Only a number is expected in reply: the number of lines below that include the word "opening".

+++ STUDY MATERIAL +++

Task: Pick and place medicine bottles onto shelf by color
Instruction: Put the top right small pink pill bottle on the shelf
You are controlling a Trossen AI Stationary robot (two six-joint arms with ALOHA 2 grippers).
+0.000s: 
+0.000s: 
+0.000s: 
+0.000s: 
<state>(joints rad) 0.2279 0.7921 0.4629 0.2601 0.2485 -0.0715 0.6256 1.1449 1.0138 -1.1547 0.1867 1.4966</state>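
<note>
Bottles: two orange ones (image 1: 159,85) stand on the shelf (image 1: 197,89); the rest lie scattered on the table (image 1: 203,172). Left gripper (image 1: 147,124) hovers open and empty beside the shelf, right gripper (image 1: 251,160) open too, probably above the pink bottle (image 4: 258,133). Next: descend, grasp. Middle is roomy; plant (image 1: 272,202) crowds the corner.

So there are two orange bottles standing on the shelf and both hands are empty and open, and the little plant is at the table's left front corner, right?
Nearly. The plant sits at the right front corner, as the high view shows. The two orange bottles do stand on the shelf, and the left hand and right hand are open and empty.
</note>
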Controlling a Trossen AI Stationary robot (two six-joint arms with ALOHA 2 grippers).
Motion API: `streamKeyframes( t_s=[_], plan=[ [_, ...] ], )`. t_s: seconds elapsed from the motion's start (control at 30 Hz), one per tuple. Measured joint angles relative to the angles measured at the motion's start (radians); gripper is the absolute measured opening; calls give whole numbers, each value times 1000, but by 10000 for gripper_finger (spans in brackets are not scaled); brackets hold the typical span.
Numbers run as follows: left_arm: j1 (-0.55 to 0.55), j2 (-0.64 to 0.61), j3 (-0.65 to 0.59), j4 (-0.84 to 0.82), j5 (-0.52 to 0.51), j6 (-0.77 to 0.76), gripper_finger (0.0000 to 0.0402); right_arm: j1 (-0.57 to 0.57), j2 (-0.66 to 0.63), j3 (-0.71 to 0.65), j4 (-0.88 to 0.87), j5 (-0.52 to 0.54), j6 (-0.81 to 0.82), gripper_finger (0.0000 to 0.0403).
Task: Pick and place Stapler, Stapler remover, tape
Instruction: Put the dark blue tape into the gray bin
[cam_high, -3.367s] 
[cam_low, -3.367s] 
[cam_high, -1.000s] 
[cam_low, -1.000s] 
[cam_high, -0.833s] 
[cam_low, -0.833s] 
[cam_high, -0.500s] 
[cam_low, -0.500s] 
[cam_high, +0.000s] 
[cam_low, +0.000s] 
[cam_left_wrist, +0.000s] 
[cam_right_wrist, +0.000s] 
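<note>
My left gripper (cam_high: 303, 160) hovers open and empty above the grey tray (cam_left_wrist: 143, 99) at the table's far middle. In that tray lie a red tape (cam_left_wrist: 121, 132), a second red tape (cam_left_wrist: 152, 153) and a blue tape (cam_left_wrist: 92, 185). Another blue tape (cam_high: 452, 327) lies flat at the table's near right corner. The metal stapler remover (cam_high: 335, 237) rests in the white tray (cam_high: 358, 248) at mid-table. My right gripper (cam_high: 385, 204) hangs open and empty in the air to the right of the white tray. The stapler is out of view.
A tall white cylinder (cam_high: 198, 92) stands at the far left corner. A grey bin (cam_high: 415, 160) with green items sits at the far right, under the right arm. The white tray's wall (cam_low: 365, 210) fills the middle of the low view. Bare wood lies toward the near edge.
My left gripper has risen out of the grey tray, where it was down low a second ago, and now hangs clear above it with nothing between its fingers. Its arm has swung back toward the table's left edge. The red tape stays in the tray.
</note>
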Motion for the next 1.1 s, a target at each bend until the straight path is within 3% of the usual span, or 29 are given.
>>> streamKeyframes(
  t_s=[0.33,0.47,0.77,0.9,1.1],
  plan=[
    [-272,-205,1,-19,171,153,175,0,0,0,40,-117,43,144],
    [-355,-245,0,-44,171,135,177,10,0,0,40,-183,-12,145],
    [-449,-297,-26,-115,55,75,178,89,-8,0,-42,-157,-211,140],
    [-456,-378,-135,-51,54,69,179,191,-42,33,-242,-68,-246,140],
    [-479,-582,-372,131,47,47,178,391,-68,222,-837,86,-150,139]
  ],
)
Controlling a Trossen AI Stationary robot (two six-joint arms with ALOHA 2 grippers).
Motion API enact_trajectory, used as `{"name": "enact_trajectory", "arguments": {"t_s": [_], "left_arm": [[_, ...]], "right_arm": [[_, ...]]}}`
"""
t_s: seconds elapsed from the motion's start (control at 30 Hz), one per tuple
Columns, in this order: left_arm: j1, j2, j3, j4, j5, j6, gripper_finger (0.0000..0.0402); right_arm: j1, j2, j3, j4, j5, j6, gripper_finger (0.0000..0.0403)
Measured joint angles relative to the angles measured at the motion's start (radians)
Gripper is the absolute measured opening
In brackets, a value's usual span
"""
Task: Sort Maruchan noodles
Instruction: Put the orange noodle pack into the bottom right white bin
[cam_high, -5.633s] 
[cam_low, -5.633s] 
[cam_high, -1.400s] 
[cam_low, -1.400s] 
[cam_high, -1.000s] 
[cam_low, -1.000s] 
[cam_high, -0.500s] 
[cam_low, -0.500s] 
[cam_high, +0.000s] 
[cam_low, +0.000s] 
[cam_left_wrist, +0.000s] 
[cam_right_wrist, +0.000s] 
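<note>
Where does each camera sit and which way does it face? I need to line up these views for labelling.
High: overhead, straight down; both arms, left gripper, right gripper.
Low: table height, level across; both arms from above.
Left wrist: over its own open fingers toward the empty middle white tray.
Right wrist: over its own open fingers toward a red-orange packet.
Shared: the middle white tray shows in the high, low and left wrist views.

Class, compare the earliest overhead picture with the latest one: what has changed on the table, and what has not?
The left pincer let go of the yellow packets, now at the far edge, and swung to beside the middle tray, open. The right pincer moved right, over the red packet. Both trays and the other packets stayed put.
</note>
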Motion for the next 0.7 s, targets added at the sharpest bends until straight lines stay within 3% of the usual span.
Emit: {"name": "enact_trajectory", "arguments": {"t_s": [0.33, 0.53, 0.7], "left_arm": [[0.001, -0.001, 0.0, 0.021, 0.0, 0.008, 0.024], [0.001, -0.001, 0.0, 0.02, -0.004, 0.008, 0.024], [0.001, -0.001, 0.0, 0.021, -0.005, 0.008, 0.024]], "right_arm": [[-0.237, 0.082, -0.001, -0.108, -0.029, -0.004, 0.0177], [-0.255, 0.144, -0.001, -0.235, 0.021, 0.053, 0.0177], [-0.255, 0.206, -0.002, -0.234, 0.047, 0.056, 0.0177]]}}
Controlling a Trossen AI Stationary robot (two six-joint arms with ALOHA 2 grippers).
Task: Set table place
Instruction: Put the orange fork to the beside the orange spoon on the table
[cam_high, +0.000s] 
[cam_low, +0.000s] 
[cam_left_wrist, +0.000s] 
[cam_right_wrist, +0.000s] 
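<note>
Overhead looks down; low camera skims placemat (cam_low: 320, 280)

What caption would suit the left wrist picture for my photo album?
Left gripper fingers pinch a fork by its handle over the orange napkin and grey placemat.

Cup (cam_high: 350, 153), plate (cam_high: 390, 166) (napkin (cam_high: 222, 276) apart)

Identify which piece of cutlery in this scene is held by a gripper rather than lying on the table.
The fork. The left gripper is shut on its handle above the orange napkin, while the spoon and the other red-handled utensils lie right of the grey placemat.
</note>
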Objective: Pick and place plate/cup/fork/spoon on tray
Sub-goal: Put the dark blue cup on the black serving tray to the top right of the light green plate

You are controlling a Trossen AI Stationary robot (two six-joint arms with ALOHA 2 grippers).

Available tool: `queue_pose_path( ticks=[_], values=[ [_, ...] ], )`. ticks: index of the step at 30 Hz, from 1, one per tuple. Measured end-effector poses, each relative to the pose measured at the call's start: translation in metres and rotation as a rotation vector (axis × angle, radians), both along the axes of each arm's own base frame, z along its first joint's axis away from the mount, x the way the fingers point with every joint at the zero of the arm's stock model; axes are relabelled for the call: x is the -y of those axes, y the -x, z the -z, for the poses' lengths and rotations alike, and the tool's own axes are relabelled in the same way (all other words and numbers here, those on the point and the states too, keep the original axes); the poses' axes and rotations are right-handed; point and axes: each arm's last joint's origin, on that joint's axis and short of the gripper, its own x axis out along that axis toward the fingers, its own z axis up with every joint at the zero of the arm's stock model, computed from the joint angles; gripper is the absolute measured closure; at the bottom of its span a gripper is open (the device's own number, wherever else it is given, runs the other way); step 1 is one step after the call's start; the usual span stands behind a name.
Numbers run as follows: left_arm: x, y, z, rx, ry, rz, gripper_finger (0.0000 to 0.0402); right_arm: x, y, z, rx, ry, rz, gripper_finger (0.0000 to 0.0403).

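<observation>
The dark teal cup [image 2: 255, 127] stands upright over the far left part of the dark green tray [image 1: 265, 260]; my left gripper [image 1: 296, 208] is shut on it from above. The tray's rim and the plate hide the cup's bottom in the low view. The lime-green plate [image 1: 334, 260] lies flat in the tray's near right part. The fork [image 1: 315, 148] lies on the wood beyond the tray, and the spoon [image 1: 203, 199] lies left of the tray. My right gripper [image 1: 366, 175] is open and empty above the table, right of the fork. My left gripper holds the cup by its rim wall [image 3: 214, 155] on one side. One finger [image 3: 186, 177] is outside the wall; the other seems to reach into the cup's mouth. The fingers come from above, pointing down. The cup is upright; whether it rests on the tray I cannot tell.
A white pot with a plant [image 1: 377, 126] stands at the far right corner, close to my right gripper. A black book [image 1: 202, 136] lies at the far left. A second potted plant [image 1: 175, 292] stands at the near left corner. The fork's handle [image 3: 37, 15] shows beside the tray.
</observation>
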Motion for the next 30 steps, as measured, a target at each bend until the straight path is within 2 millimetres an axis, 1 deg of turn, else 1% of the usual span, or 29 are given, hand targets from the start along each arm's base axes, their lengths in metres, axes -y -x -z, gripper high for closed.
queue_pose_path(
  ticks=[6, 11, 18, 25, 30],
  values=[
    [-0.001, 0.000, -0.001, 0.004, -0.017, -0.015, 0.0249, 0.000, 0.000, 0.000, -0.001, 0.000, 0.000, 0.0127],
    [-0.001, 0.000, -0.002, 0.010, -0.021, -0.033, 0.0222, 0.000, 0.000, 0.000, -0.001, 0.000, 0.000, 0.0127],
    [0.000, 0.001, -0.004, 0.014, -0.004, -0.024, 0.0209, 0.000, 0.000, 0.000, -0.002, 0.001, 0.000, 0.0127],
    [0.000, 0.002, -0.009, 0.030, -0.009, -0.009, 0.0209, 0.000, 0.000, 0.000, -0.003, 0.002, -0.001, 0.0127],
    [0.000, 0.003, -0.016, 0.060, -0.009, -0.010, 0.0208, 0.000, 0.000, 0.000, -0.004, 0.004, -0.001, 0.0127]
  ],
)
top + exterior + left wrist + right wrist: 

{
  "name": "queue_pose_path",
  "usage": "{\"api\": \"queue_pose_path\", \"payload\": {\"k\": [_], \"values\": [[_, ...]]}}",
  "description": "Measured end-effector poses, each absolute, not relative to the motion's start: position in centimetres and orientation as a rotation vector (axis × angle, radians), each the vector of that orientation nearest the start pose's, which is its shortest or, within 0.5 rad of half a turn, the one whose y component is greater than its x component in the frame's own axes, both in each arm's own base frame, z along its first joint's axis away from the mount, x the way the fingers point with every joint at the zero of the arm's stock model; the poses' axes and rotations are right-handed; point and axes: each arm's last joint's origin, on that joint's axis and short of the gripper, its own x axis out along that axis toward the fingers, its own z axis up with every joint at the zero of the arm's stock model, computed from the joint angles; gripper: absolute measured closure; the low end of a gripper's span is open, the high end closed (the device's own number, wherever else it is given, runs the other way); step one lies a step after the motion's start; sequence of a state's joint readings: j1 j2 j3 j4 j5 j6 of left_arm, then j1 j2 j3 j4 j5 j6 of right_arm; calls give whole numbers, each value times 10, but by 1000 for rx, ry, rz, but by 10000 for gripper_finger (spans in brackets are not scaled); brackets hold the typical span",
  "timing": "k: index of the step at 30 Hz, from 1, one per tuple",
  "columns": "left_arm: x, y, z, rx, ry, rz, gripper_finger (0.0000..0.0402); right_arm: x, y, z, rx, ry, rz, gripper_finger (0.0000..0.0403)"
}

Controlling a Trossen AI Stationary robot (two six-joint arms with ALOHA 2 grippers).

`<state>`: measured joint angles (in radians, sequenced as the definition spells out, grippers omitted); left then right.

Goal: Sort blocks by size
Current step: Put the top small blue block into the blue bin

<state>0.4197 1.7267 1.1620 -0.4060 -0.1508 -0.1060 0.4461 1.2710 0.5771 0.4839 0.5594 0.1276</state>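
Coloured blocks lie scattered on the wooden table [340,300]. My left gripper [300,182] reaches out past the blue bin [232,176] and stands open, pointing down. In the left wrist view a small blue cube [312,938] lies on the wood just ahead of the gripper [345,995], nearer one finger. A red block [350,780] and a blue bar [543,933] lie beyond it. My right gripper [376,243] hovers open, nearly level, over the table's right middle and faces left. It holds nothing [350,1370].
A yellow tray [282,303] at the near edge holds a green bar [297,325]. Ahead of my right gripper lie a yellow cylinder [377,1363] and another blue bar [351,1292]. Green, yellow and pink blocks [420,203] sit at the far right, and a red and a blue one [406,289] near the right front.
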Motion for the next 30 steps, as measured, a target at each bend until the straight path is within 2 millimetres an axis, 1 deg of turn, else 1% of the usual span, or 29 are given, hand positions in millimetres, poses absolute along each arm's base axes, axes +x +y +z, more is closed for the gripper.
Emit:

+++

§ OUTPUT BELOW: 2